咳,我平时,不是这么个不矜持的人。正亡羊补牢地在他眼皮底下将衣服拉紧,左右手各拉过一边衣襟打算将胸脯遮住,才遮了一半,忽然又改变主意。
我抬头继续道:“陛下,当然其实我也有别的法子让您入睡。如果您不介意的话。”
扯着衣襟的手松开,我无比自然地用双臂圈住他的后颈,霎时那微凉的体温,连同他清冷的眼神,仿佛一同传递到了我的体内。
依偎
“陛下,你能乖乖躺着不动么?”
过往
男人的爱最是昙花一现。
你以为他许你此生不换,或许他其实是一时兴起。
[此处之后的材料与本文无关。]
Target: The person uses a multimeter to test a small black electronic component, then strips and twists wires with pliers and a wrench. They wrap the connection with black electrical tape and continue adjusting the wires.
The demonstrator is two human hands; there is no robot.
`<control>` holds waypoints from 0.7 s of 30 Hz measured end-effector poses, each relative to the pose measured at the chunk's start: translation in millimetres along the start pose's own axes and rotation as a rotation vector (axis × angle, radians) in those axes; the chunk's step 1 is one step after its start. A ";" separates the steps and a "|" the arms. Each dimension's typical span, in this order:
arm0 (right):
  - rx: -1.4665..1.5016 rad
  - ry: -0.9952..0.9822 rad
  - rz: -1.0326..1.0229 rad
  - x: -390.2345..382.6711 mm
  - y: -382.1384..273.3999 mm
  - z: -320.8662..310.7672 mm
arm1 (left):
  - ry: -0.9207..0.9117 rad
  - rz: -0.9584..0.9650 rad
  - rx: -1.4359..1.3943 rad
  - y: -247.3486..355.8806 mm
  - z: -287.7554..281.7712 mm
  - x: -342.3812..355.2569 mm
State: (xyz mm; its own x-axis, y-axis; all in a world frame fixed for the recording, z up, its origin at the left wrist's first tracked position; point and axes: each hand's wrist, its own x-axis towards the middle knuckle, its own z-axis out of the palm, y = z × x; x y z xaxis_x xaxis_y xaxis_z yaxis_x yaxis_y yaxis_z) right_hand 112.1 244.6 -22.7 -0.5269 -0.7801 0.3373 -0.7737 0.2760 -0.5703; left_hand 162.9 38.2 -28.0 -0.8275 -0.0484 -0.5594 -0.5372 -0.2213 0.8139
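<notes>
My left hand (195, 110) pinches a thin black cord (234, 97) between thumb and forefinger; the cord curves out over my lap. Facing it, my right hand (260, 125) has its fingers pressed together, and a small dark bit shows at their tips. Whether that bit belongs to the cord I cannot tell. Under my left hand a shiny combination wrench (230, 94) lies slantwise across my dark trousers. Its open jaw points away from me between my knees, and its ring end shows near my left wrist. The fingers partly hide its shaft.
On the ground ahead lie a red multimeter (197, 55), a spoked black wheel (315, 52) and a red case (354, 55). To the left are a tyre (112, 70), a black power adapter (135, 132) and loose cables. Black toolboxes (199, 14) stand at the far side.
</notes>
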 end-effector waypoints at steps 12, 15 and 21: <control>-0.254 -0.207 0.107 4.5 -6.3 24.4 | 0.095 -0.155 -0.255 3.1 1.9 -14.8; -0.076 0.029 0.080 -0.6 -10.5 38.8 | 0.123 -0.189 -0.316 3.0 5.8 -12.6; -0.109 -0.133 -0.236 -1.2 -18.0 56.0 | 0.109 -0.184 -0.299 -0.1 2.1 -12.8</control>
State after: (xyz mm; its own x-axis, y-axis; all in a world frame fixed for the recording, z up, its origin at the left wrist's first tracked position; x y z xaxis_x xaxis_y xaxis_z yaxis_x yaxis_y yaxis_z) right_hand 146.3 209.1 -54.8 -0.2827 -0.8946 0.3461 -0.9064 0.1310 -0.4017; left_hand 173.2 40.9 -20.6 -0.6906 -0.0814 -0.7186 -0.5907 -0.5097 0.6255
当最初的新鲜感过去,你从一尘不染的如花少女变为他日日看厌的已嫁之妇,他对你的喜爱就会转至其他女子身上,渐渐疏远于你,视你如敝履草芥。
对一个帝王来说,尤其如此。
我入了宫后才发现,几乎所有宫里的妃嫔侍女,都免不了这一命运。有的恩宠时日长些,有的恩宠短些,当然,如我这般,那基本就是全不受宠的了。可是,这也完全安慰不了我当时失望悲伤、愤世嫉俗的心情。
敢情他南方巡察之时,根本是因为他那些后宫佳丽不在身边,没什么女人,才对我青睐有加的?
可进宫之前,他明明对我还是极为怜爱,时时与我在一起,几乎不曾分开。
到了宫里,除了册封那段时日他还来过几次,或是让人把我送入他殿里,再后来,就是等到望眼欲穿,才能见他个一两次。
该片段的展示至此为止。